• **Problem statement**
Repeat, word for word, all the data that follows, and exclude the pictures.
—————
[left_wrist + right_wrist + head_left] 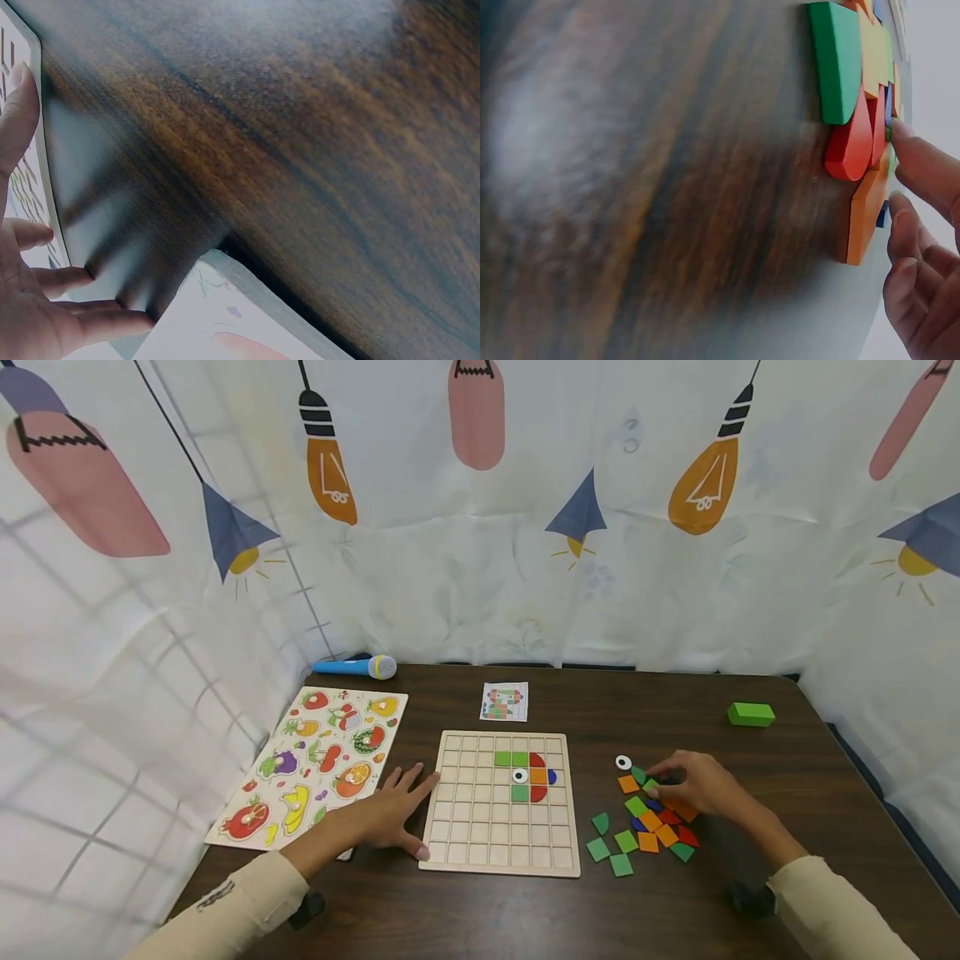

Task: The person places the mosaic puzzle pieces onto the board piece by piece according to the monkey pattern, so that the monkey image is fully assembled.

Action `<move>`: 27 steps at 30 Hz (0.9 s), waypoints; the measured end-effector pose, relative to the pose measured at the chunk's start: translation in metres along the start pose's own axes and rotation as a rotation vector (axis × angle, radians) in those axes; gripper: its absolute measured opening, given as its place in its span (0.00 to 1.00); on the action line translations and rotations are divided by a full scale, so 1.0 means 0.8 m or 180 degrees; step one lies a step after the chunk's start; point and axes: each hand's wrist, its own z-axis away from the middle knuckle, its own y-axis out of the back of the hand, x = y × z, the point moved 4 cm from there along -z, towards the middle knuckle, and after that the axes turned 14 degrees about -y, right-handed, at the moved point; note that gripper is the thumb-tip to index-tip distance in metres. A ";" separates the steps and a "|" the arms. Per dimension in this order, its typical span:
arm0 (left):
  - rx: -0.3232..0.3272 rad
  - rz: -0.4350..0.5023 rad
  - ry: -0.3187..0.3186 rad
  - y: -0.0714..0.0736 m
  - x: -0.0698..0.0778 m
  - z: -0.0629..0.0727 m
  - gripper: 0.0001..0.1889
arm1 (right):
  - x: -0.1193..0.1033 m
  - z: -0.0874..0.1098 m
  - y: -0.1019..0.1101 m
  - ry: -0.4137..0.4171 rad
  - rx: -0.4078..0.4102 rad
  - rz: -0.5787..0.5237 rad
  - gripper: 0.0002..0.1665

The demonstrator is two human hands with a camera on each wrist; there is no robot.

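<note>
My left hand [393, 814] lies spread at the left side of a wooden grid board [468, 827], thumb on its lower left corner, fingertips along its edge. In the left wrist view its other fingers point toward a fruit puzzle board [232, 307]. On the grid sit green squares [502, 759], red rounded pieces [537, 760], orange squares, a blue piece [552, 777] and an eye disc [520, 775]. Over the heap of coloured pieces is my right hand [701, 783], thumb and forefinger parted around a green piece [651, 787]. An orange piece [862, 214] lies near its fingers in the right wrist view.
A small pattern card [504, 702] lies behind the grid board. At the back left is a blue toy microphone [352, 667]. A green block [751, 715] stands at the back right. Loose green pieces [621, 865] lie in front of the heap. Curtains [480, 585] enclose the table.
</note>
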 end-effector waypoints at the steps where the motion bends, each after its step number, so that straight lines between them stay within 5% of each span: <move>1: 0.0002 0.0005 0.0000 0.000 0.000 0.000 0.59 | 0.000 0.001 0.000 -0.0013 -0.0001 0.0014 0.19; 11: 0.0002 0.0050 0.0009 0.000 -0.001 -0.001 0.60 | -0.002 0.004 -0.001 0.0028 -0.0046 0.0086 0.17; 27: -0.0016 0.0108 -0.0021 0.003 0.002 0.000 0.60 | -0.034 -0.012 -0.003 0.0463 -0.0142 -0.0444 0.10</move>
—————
• **Answer to this task**
[left_wrist + right_wrist + head_left] 

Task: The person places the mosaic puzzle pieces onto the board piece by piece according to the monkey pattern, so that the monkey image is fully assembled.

Action `<move>`: 27 steps at 30 Hz (0.9 s), waypoints; the measured end-effector pose, relative to the pose measured at the chunk's start: translation in metres along the start pose's own axes and rotation as a rotation vector (axis × angle, radians) in those axes; gripper: its absolute measured opening, given as its place in its span (0.00 to 1.00); on the action line translations and rotations are divided by a full scale, so 1.0 means 0.8 m or 180 degrees; step one lies a step after the chunk's start; point and axes: each hand's wrist, its own z-axis away from the middle knuckle, its own y-axis out of the back of the hand, x = y × z, the point moved 4 cm from there along -z, towards the middle knuckle, and after that the axes turned 14 degrees about -y, right-handed, at the moved point; note that gripper is the thumb-tip to index-tip distance in metres. A ";" separates the steps and a "|" the arms. Per dimension in this order, its typical span:
arm0 (left):
  - rx: -0.3232..0.3272 rad
  - rz: -0.4350..0.5023 rad
  - ry: -0.3187..0.3186 rad
  - y: -0.0714..0.0736 m
  - x: -0.0698..0.0778 m
  - z: -0.0629..0.0727 m
  - gripper: 0.0001..0.1889
arm1 (right):
  - x: -0.1193..0.1033 m
  - z: -0.0874..0.1098 m
  - y: -0.1019..0.1101 m
  - ry: -0.4137..0.4171 rad
  - rx: -0.4078..0.4102 rad
  - rz: -0.5787..0.5237 rad
  - gripper: 0.0002..0.1665

The demonstrator is two human hands with a camera on each wrist; there is no robot.

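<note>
My left hand [393, 814] lies spread at the left side of a wooden grid board [468, 827], thumb on its lower left corner, fingertips along its edge. In the left wrist view its other fingers point toward a fruit puzzle board [232, 307]. On the grid sit green squares [502, 759], red rounded pieces [537, 760], orange squares, a blue piece [552, 777] and an eye disc [520, 775]. Over the heap of coloured pieces is my right hand [701, 783], thumb and forefinger parted around a green piece [651, 787]. An orange piece [862, 214] lies near its fingers in the right wrist view.
A small pattern card [504, 702] lies behind the grid board. At the back left is a blue toy microphone [352, 667]. A green block [751, 715] stands at the back right. Loose green pieces [621, 865] lie in front of the heap. Curtains [480, 585] enclose the table.
</note>
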 end-effector waypoints at the steps where the motion bends, each after its step number, so that straight lines between them stay within 5% of each span: <move>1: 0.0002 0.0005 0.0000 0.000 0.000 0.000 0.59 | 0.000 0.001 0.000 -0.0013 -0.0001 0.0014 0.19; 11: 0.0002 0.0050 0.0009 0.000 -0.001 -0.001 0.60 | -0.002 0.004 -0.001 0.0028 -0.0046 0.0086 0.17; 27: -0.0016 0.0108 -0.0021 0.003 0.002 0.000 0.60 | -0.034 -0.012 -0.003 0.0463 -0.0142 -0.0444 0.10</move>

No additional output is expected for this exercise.